El «glamour» de Álvarez

Las mujeres «jóvenes y con "glamour"» de Zapatero (son las palabras de él mismo para destituir a César Antonio Molina) no podrán quejarse del comportamiento de su jefe. Las dejó bien colocaditas independientemente de los méritos que concurrieran en ellas para ocupar tales cargos, mejor dicho, tamañas bicocas. Ni en sueños podían pensar llegar tan alto. Ahora bien, el caso de Magdalena Álvarez merece capítulo aparte.

Quien fuera ministra de Fomento del peor presidente de la democracia, acumula ya, en lugar de méritos, una imputación por parte de la jueza Alaya en el «caso de los ERE» fraudulentos de su etapa como consejera del Gobierno andaluz. Ahora añade que la Fiscalía investiga una presunta red para inflar los contratos de la obra en el AVE Madrid-Barcelona. ¿Quién era la responsable de velar por la correcta ejecución material y presupuestaria?

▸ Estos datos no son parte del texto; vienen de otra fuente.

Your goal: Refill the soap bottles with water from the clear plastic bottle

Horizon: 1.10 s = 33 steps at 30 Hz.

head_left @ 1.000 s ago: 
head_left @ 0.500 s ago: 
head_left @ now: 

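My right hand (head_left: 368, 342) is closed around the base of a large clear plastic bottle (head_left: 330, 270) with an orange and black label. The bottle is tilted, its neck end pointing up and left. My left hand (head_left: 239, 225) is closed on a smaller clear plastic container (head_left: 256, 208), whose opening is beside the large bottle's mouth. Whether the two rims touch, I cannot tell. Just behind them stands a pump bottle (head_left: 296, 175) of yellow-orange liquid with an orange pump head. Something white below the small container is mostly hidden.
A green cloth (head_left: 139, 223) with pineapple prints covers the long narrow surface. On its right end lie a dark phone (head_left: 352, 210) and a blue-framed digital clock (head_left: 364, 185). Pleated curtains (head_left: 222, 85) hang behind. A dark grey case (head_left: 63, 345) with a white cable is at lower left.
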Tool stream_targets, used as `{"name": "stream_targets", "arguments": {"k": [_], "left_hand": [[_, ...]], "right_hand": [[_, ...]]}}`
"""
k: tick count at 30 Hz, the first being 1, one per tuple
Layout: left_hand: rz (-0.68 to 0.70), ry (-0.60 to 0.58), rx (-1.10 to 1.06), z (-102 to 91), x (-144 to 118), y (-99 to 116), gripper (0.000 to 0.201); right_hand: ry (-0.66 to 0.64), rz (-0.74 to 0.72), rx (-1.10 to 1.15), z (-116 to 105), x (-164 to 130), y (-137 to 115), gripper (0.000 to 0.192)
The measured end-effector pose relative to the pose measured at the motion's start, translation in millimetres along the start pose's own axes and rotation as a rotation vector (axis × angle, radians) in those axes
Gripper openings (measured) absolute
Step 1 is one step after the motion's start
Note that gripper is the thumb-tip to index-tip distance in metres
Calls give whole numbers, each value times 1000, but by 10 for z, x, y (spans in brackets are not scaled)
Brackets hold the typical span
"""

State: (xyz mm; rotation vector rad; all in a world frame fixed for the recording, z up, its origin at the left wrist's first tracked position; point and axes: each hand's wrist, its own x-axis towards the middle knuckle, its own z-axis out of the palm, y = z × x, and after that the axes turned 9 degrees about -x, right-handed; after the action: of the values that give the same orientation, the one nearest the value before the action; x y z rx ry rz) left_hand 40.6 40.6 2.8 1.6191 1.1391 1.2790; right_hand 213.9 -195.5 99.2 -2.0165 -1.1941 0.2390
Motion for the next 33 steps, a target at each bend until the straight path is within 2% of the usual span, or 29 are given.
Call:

Maleni, la misma que justificó la actuación del Gobierno tras una nevada: «Si la borrasca cambió de forma impredecible, no la pueden predecir y si no la predicen quienes la tienen que predecir, ¿cómo quieren ustedes que lo vayamos a predecir aquellos que estamos esperando la predicción?» Semejante riqueza oratoria no le invalidó para que ZP la dejara instalada como vicepresidenta del Banco Europeo de Inversiones. Para algo le sirvió aquella otra brillantez: «Me cuesta aprenderme las cosas, tengo la cabeza que tengo y las posibilidades que tengo», y su internacional «No voy a asumir los errores del mundo mundial».

Así nos fue y así le irá al BEI si realmente la vicepresidenta cumple el papel que se le supone a un sueldo de 300.000 euros anuales. ¿Alguien cree que piensa en la dimisión? Por bastante menos el PSOE la pide para políticos del PP. Pues hay motivos para que se vaya a casa. Así es la vida.